When Good Food Magazine claimed that Angela Nilsen had created the Ultimate Chocolate Cake, I had to bite and try it. That was last summer and it lived up to the high praise. I wouldn't have it as a basic sponge recipe - but it is simply wonderful as a rich pudding cake. I suppose it also bears a little resemblance to brownies. It's divinely rich and damp with an almost chewy crust. I have to nibble slivers - like the one below. (That was my breakfast this morning. Don't tell!)
The first time I made it, it looked pretty and had a lovely smooth flat dome. This time I overfilled both tins then managed to open the oven too early and so it sunk. Once I had taken it out, spilling out on all sides, I cut the overfills off. Then I ate them. Then I tore another morsel off. And another. Even once they had cooled and I had turned them out, I started nibbling the sides too. This cake is now... rugged. It seems my peckishness overruled any desire for aesthetics.
The Ultimate Chocolate Cake(From Good Food Magazine)
200g dark chocolate
1 tbsp instant coffee
170g plain flour
1/4 tsp bicarbonate of soda
200g light muscavado sugar
200g golden caster sugar
Preheat the oven to 140C (fan). Butter and line a 20cm tin or two sandwich tins. Break chocolate up and put in a medium saucepan with coffee dissolved in 125ml hot water and the butter. Heat until melted. While it's melting mix flour, baking powder, bicarbonate of soda, sugar and cocoa together. Beat the eggs in a separate bowl with the buttermilk. Pour the chocolate mix into the egg mix and beat in. Finally tip the dry ingredients into the wet mix and mix till smooth.

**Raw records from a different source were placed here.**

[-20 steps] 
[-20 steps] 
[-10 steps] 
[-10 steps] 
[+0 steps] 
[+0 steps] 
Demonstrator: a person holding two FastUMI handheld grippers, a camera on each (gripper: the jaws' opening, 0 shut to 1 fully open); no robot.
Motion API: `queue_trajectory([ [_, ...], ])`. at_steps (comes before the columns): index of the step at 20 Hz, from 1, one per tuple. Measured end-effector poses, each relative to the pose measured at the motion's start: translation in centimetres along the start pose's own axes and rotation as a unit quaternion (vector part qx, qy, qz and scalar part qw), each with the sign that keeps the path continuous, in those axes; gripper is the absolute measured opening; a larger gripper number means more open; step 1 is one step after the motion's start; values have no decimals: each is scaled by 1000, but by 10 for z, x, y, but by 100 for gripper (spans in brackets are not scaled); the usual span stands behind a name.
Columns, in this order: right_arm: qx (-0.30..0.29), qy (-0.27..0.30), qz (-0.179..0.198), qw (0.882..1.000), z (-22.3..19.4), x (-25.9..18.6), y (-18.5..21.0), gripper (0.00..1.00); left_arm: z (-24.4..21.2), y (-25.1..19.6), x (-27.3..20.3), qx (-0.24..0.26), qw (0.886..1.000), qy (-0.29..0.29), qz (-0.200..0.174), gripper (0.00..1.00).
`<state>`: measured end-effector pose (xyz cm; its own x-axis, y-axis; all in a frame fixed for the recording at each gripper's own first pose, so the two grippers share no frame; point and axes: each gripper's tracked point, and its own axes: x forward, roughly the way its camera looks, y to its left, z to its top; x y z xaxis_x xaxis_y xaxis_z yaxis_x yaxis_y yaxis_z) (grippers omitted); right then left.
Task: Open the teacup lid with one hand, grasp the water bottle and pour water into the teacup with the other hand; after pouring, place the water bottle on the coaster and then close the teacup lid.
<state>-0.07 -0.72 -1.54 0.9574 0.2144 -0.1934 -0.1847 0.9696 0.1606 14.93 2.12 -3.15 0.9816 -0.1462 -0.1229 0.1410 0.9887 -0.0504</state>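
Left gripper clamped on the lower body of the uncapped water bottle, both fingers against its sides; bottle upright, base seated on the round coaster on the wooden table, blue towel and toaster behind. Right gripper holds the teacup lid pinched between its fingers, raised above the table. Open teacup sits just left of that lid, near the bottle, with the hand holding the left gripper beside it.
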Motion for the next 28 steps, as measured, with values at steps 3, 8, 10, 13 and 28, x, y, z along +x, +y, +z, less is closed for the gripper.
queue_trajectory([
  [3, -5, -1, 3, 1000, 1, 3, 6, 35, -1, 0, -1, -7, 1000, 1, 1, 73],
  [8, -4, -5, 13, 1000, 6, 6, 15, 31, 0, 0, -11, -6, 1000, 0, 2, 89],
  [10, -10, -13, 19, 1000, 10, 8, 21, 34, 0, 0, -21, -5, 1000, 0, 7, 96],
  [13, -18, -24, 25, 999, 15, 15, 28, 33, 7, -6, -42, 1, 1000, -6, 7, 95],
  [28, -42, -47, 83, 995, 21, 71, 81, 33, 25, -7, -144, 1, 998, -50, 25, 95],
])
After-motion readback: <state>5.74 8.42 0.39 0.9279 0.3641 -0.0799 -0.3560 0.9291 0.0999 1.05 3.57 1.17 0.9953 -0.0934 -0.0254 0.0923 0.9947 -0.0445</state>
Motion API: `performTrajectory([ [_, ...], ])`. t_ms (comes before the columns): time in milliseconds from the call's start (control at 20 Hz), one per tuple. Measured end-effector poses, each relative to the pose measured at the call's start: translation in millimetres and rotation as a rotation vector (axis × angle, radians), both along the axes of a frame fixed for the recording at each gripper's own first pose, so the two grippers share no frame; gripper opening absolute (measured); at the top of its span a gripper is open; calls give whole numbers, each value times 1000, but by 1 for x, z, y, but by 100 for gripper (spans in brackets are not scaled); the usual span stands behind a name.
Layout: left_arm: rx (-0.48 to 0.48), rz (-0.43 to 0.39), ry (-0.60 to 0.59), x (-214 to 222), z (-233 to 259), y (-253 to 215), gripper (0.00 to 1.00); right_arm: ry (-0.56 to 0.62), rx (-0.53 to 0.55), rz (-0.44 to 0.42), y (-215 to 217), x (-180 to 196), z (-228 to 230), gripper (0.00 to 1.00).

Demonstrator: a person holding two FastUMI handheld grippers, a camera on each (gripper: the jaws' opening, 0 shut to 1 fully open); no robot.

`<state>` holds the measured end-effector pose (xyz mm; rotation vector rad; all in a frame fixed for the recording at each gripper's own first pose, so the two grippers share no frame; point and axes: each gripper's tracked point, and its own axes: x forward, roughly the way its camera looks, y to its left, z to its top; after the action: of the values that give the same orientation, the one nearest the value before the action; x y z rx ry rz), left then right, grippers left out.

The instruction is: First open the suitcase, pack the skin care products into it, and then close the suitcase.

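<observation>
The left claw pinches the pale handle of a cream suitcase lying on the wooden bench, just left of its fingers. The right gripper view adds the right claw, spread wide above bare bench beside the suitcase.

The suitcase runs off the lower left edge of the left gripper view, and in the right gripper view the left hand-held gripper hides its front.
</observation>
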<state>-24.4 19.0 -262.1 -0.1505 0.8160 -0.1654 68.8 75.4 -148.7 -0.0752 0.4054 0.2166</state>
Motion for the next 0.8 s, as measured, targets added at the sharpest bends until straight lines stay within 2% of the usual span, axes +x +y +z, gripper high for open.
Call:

Pour into the tin (s) and bake for an hour for one or 40-5 minutes for two - or until a skewer comes out clean and the cake is springy to touch. Leave to cool in the tin then remove to a rack. Split into layers - I've done three from one big tin, or split the sandwich tins - or, as above, just left as two. Make up a plain dark chocolate ganache and sandwich together. Either top with more ganache or dust with icing sugar.